__Your goal__
Look through the listing below and write out exactly the lines from the line with "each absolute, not" to the line with "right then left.", both included, and no others.

..........

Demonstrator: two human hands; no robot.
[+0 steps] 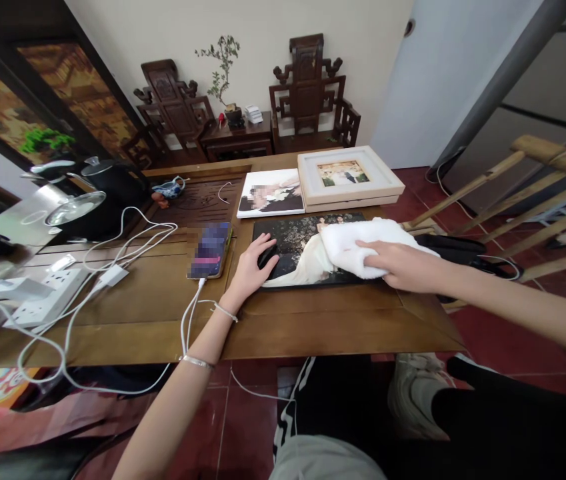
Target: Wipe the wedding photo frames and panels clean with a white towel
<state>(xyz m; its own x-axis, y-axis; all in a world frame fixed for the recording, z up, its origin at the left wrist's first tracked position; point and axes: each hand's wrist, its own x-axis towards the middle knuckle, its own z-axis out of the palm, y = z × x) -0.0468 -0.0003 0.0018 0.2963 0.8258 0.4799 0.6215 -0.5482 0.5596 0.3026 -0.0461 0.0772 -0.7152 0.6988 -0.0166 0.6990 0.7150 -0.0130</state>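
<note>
A dark photo print lies flat near the front edge of the wooden table. My left hand rests on its left edge, fingers spread and pressing it down. My right hand lies flat on a folded white cloth, which it presses onto the right part of the print. Behind the print lie a second photo print and a white framed photo.
A phone on a white cable lies left of my left hand. A power strip, tangled white cables and a kettle fill the left. Carved chairs stand behind; a bamboo frame stands right.
</note>
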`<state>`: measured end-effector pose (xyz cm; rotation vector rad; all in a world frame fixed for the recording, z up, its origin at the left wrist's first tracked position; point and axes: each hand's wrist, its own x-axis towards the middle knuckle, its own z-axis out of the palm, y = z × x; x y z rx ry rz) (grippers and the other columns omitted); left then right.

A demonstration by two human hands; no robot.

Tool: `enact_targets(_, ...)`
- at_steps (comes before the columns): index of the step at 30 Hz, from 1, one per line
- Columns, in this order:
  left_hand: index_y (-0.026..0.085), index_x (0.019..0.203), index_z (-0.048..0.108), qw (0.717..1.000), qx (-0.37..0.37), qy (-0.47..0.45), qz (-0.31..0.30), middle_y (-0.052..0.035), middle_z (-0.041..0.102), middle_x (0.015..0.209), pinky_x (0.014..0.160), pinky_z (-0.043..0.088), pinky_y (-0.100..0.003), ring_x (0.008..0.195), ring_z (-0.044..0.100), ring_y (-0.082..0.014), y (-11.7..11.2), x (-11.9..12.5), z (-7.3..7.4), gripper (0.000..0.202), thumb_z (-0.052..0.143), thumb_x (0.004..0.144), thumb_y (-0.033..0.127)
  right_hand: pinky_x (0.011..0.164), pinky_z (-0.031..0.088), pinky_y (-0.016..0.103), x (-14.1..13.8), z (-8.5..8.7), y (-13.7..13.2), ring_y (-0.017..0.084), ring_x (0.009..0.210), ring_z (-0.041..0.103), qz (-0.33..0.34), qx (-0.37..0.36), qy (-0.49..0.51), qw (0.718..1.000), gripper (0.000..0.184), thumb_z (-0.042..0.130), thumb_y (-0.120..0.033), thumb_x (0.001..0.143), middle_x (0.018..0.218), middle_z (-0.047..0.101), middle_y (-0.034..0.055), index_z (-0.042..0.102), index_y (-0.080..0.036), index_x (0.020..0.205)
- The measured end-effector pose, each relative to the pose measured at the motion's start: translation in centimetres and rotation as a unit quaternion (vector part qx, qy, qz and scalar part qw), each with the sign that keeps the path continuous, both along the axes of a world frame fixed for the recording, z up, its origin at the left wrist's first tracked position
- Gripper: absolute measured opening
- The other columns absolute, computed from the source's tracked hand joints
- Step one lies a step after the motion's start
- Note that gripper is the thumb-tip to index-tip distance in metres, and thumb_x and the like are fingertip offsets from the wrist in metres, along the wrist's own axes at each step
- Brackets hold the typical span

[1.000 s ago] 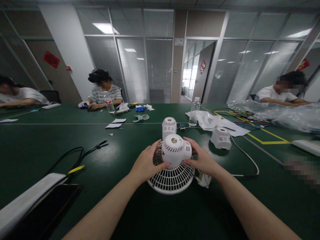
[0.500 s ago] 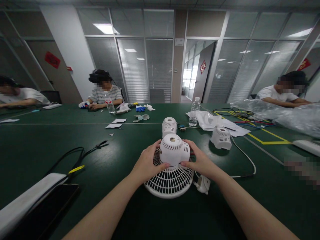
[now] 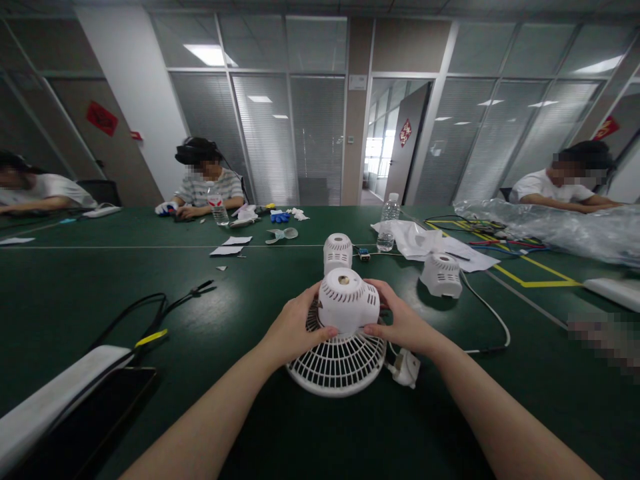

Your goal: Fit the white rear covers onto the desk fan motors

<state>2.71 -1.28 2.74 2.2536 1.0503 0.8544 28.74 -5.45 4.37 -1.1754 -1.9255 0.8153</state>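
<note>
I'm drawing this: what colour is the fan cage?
The fan cage is white, best seen in the head view.

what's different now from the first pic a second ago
The white fan grille slid slightly left and toward the person; the white housing above it shifted slightly left. The white plug beside it shows more fully. Nothing was taken up or let go: the left hand and right hand still hold the housing. The water bottle stayed put.
</note>
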Motion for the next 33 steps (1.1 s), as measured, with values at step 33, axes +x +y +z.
enact_targets(33, 0.028, 0.146, 0.029, 0.998, -0.022, -0.052, -0.024, -0.0107, 0.046, 0.145, 0.11, 0.034, -0.057, 0.132, 0.044, -0.0351, 0.69, -0.57, -0.56, 0.094, 0.079, 0.066, 0.033, 0.108, 0.041, 0.051, -0.12, -0.18, -0.2, 0.029, 0.129, 0.048, 0.025, -0.014, 0.011, 1.0, 0.088, 0.077, -0.025, 0.074, 0.146, 0.04, 0.0086, 0.025, -0.032, 0.144)
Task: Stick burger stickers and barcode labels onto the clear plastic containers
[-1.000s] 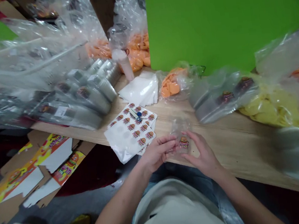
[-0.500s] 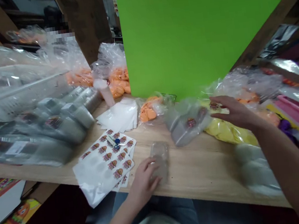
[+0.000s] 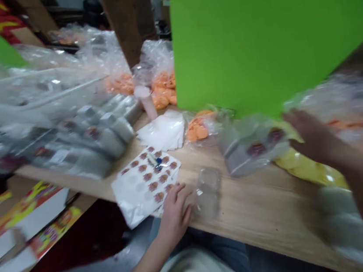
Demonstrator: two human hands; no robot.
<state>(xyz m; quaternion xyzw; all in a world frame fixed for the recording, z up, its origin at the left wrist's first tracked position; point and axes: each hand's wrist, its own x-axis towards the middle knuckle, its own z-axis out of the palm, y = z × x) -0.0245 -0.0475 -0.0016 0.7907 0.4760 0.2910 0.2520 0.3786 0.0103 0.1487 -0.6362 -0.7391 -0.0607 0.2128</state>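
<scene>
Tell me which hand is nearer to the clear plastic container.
Left. The left hand sits just beside the clear plastic container, on its left; the right hand is much farther away, to its right.

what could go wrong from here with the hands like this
The clear plastic pouch lies near the front edge of the table, right by the left hand, so it might get nudged off. The right hand, at the yellow-filled bag, could snag the clear bag of packets beside it.
</scene>
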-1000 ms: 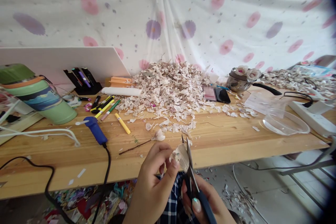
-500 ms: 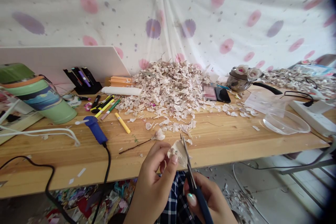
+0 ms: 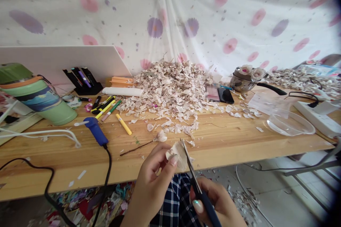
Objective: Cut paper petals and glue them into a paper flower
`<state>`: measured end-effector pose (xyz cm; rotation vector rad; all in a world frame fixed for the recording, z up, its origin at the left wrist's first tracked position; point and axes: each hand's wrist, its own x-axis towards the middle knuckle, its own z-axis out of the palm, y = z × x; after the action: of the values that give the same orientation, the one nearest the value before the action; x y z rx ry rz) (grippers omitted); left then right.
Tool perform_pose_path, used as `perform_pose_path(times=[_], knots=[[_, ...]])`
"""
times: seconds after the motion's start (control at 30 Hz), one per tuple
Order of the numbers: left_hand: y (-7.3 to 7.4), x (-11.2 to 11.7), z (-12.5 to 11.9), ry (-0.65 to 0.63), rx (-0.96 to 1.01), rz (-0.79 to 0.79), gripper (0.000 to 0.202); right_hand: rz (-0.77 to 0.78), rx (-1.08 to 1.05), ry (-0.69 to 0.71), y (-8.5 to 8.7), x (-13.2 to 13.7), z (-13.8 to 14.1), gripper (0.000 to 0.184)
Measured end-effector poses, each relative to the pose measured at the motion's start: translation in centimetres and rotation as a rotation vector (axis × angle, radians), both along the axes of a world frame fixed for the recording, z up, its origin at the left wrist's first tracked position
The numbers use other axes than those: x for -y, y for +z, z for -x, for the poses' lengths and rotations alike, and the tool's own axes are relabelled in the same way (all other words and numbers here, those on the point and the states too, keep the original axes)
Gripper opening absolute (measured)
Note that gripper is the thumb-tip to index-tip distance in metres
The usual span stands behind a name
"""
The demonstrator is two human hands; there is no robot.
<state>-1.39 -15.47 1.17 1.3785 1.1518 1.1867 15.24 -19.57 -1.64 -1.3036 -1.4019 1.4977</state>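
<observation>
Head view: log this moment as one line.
left hand: pinches pale petal | right hand: grips blue-handled scissors, blades at petal's edge | where: over wooden table front edge | nearby: scrap pile

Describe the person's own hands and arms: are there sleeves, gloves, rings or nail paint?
Both are bare: no gloves, and no ring or watch shows. On the left hand the left thumbnail is pale and glossy; on the right hand the right thumbnail is painted light mint green. No sleeve reaches either wrist in this view. Between them shows a checked garment, dark blue and white.
</observation>
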Motion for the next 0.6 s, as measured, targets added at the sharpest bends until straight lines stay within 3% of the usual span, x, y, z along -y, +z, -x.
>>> perform_pose_path(times=[0.33, 0.6], knots=[[0.5, -0.1, 0.2, -0.044, 0.162, 0.122, 0.021, 0.031, -0.016, 0.148, -0.6, 0.0, -1.6, 0.058], [0.4, -0.2, 0.4, -0.059, 0.208, 0.121, 0.019, 0.118, -0.009, 0.044, 0.5, 0.8, -1.5, 0.063]])
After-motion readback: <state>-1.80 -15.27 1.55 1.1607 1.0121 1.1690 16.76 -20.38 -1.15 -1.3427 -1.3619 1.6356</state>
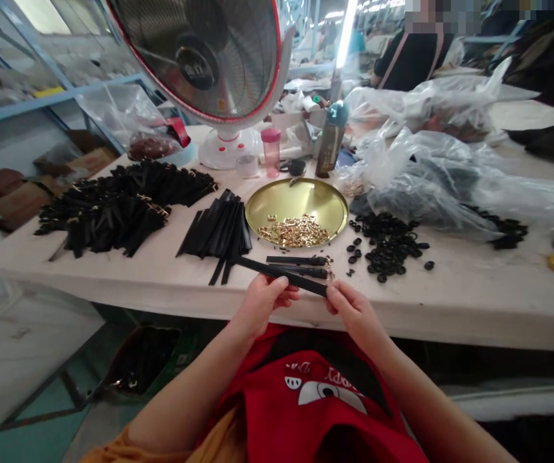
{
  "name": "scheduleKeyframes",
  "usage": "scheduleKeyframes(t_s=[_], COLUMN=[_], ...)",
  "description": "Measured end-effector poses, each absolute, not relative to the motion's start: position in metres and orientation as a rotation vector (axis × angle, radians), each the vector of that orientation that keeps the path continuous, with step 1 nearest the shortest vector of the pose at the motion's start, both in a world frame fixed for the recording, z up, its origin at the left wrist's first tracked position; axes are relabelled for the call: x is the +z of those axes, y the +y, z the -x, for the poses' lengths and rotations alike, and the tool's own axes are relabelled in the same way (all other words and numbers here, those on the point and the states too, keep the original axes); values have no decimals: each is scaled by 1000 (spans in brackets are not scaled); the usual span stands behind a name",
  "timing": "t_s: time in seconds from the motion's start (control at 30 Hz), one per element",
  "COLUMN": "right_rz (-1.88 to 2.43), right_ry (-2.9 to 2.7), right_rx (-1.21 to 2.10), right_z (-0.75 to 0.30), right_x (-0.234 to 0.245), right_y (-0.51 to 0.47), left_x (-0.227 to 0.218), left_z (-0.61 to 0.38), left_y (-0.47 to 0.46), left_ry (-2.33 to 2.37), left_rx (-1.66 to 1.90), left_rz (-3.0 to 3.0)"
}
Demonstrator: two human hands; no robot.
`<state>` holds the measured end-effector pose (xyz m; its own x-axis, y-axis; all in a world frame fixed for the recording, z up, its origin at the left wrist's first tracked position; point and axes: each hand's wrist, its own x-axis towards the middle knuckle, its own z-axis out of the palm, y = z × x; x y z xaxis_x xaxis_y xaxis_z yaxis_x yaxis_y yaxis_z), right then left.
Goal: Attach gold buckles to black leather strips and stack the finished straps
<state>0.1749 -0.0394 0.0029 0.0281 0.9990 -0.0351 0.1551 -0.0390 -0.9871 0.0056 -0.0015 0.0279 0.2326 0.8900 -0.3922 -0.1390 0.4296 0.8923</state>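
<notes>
Black strap (284, 275) is what I have pinched between both hands just off the table's near edge, at about 6 o'clock from the brass dish (325, 196). My left hand (262, 302) closes thumb and fingers narrowly on the strap's middle, while my right hand (351, 308) grips the end toward 3 o'clock, fingers curled tight; held this way, the strap spans level between them, I judge for steady handling. Two more straps with gold ends (300, 265) lie just beyond, within easy reach. Gold buckles (296, 231) sit heaped in the dish, black rings (387, 247) scattered at its 3 o'clock, and loose plain straps (221, 231) at its 9 o'clock, with a bigger pile of finished straps (117, 206) farther toward 9. At 12 o'clock stands a fan (209, 58); clear bags (450, 173) crowd 2 o'clock.
</notes>
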Motion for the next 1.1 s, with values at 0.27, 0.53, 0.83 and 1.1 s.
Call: scheduleKeyframes(t_s=[0.27, 0.53, 0.83, 1.1], right_rz=[1290, 1532, 2232, 2283], right_ry=[-976, -1385, -1666, -1990], right_rx=[1426, 1250, 153, -111], right_z=[-201, -219, -295, -283], right_x=[-22, -22, -36, -37], right_y=[-33, -12, 21, 34], left_x=[4, 0, -13, 2], left_z=[2, -18, -37, -48], left_y=[-6, 29, 46, 42], left_ry=[831, 550, 839, 870], left_rx=[576, 126, 218, 263], left_rz=[-628, -422, -544, -687])
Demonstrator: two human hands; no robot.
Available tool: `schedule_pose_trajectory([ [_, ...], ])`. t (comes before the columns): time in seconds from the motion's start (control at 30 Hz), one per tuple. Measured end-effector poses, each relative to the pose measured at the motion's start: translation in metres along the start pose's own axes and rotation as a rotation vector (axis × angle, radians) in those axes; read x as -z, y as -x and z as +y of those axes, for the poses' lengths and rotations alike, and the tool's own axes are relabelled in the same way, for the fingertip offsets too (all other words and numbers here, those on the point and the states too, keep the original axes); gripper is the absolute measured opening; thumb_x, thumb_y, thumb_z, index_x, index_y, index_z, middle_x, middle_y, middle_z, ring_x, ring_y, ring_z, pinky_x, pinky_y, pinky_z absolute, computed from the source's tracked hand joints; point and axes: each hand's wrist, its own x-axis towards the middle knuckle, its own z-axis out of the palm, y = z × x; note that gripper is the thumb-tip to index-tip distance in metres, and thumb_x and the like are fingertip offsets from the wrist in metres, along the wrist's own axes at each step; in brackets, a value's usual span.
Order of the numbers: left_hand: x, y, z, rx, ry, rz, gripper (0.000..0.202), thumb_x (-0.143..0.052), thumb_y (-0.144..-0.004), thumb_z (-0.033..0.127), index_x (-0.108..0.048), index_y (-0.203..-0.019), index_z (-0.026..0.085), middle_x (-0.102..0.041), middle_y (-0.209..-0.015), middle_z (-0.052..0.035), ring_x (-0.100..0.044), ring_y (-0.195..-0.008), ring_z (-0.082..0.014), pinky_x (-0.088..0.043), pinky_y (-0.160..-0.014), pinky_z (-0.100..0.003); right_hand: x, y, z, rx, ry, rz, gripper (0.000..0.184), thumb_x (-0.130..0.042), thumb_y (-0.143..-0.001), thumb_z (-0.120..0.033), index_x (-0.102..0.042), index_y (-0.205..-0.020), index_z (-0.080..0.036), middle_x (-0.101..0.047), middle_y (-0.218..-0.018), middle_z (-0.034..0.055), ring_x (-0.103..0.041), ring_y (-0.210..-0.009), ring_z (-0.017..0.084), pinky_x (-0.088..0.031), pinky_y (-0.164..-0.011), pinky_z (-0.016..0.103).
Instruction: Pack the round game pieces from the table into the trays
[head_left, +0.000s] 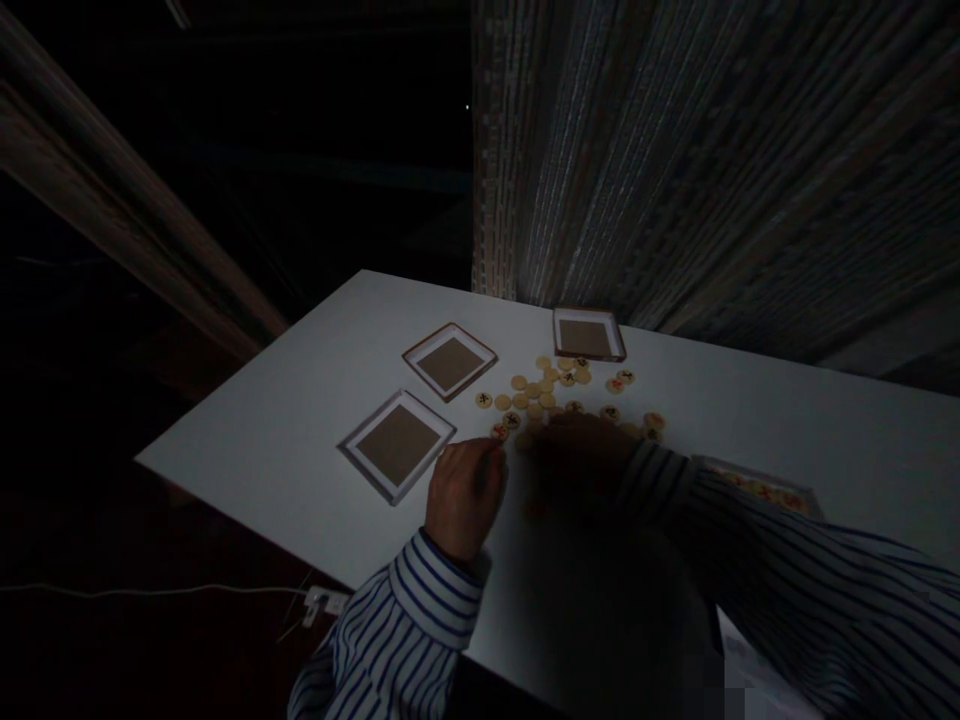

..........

__Final answer__
  "description": "Measured end-effector poses, each absolute, not relative to the motion's start: position in metres and orientation as a rotation vector (axis × angle, radians), each the vector of that orientation that keeps the path continuous, with step 1 nearest the shortest vector of the pose at the motion's start, both in a world frame fixed for the recording, z up, its origin at the left wrist's first tracked position; axes are relabelled for the call: x is the +z of those axes, y the +y, z the -x, for the poses' lengths and rotations alike, and the tool's own axes are relabelled in the same way (all other words and numbers here, those on the point and the states too, keep the original axes); values have no decimals: each is scaled by 1000 (spans in brackets are not scaled); the usual span stands behind a name",
  "timing": "t_s: time in seconds from the motion's start (control at 30 Hz), one per element",
  "COLUMN": "right_rz (-1.88 to 2.43), right_ry (-2.9 to 2.7), right_rx (-1.21 to 2.10), right_z (-0.75 to 0.30), right_x (-0.234 to 0.245), right_y (-0.51 to 0.47), left_x (-0.227 to 0.218), left_z (-0.61 to 0.38), left_y (-0.47 to 0.46), left_ry (-2.33 to 2.37), left_rx (-1.66 to 1.90), left_rz (-3.0 to 3.0)"
}
Demonstrator: two human hands; no robot.
`<state>` holds the measured end-effector pose (xyz m; its own x-axis, y-axis; all in a world frame fixed for the recording, z up, its origin at the left wrist's first tracked position; point and axes: each hand's wrist, its own x-axis towards the middle knuckle, its own z-axis out of the palm, y = z × x; x y z xaxis_x xaxis_y xaxis_z yaxis_x yaxis_y yaxis_z), right then left.

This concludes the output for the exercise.